Maeton’s OT101 Gets Rare Pediatric Disease Designation for Childhood Brain Tumor

The U.S. Food and Drug Administration (FDA) granted Rare Pediatric Disease Designation to Mateon‘s OT101 as a therapy for diffuse intrinsic pontine glioma (DIPG), a difficult-to-treat brain tumor that affects children.

The designation is designed to accelerate the development of therapies that can improve the management of serious or life-threatening conditions affecting less than 200,000 people in the U.S. and that mainly manifest in children.
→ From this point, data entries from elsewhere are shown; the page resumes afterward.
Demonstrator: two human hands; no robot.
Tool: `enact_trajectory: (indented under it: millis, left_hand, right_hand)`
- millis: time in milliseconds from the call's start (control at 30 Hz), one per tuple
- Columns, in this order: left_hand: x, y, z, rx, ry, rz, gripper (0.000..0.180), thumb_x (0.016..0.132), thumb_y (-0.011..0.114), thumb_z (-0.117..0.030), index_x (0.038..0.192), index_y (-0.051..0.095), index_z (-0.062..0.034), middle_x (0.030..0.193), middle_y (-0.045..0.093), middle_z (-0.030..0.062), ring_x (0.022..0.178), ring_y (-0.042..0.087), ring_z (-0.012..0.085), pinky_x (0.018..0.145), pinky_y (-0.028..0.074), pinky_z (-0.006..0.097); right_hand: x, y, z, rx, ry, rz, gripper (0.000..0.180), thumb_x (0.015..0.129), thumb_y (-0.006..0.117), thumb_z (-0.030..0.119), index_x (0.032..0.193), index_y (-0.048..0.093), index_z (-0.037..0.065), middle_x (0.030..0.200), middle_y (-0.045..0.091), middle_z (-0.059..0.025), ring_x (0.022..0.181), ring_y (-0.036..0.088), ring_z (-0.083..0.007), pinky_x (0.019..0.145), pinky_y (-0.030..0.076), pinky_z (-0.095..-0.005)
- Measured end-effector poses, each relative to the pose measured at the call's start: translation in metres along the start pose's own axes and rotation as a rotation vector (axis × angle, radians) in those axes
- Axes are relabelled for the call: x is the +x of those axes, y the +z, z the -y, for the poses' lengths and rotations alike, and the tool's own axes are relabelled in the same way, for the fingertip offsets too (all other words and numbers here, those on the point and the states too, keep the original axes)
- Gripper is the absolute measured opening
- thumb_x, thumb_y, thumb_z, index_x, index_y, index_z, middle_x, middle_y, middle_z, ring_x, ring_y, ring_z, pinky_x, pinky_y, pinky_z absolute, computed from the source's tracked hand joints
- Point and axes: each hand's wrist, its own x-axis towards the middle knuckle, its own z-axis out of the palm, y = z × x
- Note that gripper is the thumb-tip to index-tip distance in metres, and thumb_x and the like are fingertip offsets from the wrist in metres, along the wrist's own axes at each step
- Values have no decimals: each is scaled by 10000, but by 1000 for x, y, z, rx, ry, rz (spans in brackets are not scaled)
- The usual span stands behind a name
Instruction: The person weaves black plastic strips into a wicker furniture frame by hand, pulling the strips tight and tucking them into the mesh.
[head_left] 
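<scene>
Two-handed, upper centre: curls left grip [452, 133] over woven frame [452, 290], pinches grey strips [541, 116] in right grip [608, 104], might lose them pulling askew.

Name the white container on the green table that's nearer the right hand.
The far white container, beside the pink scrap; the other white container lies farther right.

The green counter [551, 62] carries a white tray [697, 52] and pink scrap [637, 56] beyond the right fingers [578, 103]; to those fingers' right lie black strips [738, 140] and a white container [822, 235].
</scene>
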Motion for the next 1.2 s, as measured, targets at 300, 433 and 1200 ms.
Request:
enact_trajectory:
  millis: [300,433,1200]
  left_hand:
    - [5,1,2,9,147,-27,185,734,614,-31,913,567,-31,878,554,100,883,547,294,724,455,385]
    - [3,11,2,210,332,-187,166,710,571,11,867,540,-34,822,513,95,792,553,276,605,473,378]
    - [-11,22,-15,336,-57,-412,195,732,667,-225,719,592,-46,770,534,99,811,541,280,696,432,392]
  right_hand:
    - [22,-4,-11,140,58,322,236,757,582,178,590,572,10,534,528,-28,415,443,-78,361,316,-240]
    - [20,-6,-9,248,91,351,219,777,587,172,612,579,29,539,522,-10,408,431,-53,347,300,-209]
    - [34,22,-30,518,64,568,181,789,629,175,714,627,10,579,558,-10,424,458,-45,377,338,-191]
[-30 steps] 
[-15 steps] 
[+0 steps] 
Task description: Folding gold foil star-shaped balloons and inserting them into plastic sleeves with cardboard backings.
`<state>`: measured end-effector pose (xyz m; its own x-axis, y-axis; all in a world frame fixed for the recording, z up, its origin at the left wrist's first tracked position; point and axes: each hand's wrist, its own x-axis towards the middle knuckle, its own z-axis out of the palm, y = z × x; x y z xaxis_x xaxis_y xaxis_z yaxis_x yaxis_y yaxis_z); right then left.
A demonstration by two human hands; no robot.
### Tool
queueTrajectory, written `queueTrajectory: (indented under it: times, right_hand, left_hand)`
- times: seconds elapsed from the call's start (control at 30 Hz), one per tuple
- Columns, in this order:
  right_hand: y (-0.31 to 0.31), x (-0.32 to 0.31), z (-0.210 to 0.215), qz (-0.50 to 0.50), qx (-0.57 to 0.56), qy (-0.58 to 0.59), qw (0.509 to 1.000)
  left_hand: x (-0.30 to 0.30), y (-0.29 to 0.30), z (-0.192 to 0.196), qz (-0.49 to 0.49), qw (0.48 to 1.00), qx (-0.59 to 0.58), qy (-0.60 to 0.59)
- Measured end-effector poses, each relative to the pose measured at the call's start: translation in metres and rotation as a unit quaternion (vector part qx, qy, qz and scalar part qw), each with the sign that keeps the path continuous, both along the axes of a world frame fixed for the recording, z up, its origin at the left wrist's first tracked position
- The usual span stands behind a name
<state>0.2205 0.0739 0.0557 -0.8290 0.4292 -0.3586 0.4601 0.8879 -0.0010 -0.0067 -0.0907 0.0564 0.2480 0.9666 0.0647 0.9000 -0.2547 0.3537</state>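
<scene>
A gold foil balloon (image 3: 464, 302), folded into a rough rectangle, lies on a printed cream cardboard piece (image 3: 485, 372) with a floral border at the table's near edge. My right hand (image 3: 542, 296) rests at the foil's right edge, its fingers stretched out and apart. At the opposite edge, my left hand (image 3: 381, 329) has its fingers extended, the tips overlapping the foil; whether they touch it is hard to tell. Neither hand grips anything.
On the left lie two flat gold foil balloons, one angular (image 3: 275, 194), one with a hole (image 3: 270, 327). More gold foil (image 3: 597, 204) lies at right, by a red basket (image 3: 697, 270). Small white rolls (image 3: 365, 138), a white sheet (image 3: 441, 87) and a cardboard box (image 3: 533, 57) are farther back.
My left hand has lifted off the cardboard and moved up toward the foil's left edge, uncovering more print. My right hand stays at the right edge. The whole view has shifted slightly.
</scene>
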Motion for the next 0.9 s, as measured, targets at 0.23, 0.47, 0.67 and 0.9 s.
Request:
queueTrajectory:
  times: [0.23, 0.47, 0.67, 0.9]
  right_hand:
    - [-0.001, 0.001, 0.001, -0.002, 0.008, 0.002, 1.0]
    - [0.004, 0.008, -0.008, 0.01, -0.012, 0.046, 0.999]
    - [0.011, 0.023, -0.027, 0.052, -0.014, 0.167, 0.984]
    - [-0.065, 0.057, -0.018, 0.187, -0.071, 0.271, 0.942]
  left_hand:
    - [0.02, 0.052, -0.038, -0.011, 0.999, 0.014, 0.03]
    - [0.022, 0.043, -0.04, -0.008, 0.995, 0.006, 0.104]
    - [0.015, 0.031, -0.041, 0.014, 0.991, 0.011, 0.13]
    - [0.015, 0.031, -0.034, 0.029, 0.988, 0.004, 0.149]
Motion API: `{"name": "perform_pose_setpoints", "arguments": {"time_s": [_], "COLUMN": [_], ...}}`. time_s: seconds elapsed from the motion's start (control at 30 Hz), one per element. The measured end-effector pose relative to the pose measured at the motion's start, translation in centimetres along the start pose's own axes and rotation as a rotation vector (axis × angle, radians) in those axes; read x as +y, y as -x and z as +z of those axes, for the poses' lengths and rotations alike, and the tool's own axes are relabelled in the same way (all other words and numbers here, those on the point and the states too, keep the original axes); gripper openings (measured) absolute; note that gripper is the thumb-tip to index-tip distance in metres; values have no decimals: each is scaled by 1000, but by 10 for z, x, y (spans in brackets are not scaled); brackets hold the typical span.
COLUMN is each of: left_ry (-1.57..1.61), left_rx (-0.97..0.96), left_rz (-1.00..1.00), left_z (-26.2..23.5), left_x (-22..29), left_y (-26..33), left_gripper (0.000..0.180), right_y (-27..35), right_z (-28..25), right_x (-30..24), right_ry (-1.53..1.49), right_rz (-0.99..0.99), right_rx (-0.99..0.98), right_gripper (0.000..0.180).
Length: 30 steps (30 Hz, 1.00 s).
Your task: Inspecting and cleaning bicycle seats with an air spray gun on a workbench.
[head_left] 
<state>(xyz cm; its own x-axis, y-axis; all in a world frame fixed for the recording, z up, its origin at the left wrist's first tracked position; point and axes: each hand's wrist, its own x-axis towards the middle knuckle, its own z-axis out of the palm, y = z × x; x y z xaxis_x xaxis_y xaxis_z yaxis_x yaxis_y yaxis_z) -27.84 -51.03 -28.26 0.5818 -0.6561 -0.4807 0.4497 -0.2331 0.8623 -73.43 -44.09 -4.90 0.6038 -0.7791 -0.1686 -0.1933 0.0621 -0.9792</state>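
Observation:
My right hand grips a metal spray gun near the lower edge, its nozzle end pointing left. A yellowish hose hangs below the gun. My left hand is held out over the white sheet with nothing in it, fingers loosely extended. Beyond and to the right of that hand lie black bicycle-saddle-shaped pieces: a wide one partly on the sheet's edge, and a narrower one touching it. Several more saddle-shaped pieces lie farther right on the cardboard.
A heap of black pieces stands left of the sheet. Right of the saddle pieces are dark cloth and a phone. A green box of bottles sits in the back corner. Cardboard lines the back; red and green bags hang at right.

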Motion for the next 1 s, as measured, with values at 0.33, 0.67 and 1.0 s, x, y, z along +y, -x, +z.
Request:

“We are excited about this Rare Pediatric Disease designation for our lead anti-brain tumor drug candidate for pediatric DIPG patients who are in urgent need for therapeutic innovations,” Vuong Trieu, CEO of Mateon, said in a press release.

“We will continue to build on our pipeline of therapeutics for rare and orphan diseases, including cancers,” he said.

Gliomas are a type of brain tumor characterized by a low immune response near the tumor site. OT101 is an immuno-oncology treatment designed to inhibit a protein called transforming growth factor-beta 2 (TGFB2), which inactivates immune cells. By blocking TGFB2 action, OT101 restores the natural immune response against tumor cells and helps the body fight cancer. The therapy also was granted orphan drug designation by the FDA.

A completed Phase 2 trial showed OT101 induced durable responses in adults with recurrent and refractory gliomas. Fatih Uckun, Maeton’s chief medical officer, will present results regarding the safety and anti-tumor efficacy of OT101 at the 24th Annual Meeting of the Society for NeuroOncology, to be held Nov. 20-24 in Phoenix.

“The durable objective responses achieved in adult patients with recurrent/refractory high-grade gliomas after treatment with our lead anti-TGF beta2 compound OT-101 contribute to our optimism that new treatment strategies leveraging OT101 may favorably change the therapeutic landscape for difficult-to-treat brain tumors with a very poor prognosis,” Uckun said.

“Our recent bioinformatics [based on computer predictions] research has revealed that the TGF beta2 gene product, which is the molecular target for OT101, may serve as a target for immunotherapy in pediatric high-grade gliomas, especially DIPG.” This establishes OT101 “as a promising drug candidate in the treatment of pediatric DIPG, an orphan disease with a low survival rate and no established or effective standard of care.”

Mateon announced last month that it had reached an agreement to acquire PointR Data, a company that develops artificial intelligence (AI) and machine learning technologies for the pharmaceutical and healthcare industries. The acquisition would allow Mateon to develop AI-driven immunotherapies.

“We are working toward integrating artificial intelligence and drug development capabilities under one roof to create a pipeline of therapeutics for the niche market of rare pediatric diseases often ignored by large pharma,” said Saran Saund, CEO at PointR.